One of the biggest arguments to support responsive design is that web visitors are increasingly viewing sites from a number of different devices, and therefore, they shouldn’t have to re-learn how to navigate your site each time.

This argument makes a lot of sense. An increasing share of web consumption is occurring on mobile devices. These users don’t create a distinction between mobile and desktop consumption, so why should publishers? It also doesn’t hurt that designing a responsive site is often cheaper to create and maintain, as it doesn’t require developers to repeat changes across a number of different templates.

However, I’ve started to believe (at least for now) that following this approach may dismiss the nuances of different reading behaviors, and ignores the strengths and weaknesses that each device offers.

Much of the web consumption that occurs on mobile devices takes place within in-app browsers that iframe a publisher’s mobile website within another app’s experience (Facebook, for instance, opens external links within a Facebook app browser). Users directed to external sites from these platforms are typically looking to do one thing — read an article, watch a video, make a quick purchase, etc. Once that action is performed, these users often return to whatever platform or app brought them there.

This isn’t to say that attempting to deepen user engagement on mobile is a lost cause — it isn’t. But I don’t think it’s fair to assume that the same navigation, advertising or purchase tactics that work on desktop will be nearly as effective on a smaller screen.

I believe publishers must abandon this one-size-fits-all approach, and start thinking about mobile web as a uniquely mobile experience.

Most publishers are already doing this on their native mobile applications. The look and feel of the New York Times native app is different than that of its mobile website (which is responsive in some places, and not in others). The difference is even more drastic when you look at the newer NYT Now app.

From left to right: The New York Times for iPhone, mobile.nytimes.com, NYT Now for iPhone.

Publishers have high hopes for native apps to help fill the void of diminishing homepage traffic. Native apps are much better at monetizing ad impressions, leveraging location data, and reengaging users via push notifications than mobile websites. However, the reality is few people consume news from a single native news app (and I suspect that disparity is even greater when examining a segment of the least-engaged users).

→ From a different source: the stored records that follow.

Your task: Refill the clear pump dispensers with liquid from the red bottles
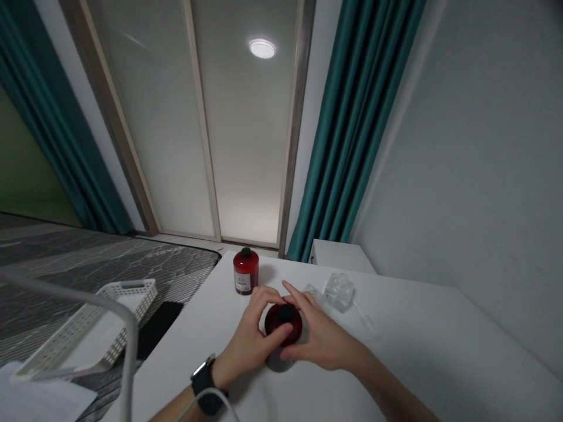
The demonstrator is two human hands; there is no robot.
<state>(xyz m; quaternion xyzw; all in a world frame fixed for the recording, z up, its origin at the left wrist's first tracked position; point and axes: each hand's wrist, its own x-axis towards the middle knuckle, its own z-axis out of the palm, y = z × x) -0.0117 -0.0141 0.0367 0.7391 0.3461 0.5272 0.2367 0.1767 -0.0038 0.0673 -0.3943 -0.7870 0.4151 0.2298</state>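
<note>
My left hand (257, 328) curves around the left side of a dark red bottle (272, 319) with a black cap (285, 314), its thumb lying across the near side. On the other side my right hand (319, 331) wraps the same bottle, with its index finger raised near the top. Both hands are closed on it. A grey round patch shows below the bottle; I cannot tell whether it is a base or a shadow. Behind my left hand stands a second red bottle (246, 273), upright, with a white label and black cap. Crumpled clear plastic (339, 292) lies just beyond my right hand.
The white table (409, 346) runs to the wall on the right. Left of it are a white perforated basket (88, 334) and a black flat item (158, 328). A grey curved tube (131, 351) crosses the lower left. A white cabinet (341, 255) stands behind.
</note>
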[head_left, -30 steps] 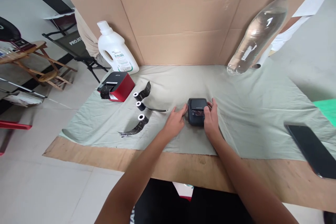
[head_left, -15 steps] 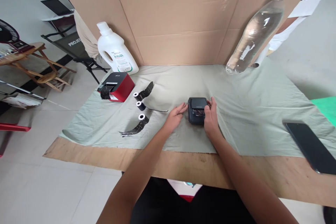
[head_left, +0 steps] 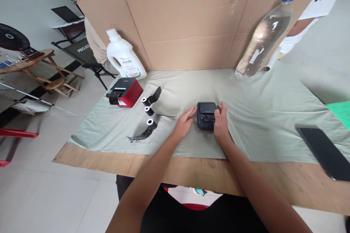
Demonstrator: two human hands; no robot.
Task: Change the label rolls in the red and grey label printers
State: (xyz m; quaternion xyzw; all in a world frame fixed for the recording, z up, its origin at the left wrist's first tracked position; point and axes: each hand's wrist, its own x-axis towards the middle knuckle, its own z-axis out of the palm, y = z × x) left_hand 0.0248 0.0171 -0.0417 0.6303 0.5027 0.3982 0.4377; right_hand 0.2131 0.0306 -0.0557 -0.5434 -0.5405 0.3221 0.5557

So should publishers stop developing native apps? Absolutely not — at least not until we can monetize the mobile web as well as we can monetize native. However, I do believe that equal, if not greater, attention must be paid to developing superior mobile web products. This is, after all, the first impression many readers will have of our sites.

There has been a growing trend of platforms suggesting that the mobile reading experience is broken, and that they are uniquely positioned to improve that experience by hosting publishers’ content on their own servers. These platforms argue that publishers’ mobile sites load too slowly, don’t make effective use of the smaller screen sizes, or simply don’t monetize eyeballs as well as they could. I’m not going to delve too deeply into this (I’ve already written about this at length), but I see this as a very troubling trend for publishers.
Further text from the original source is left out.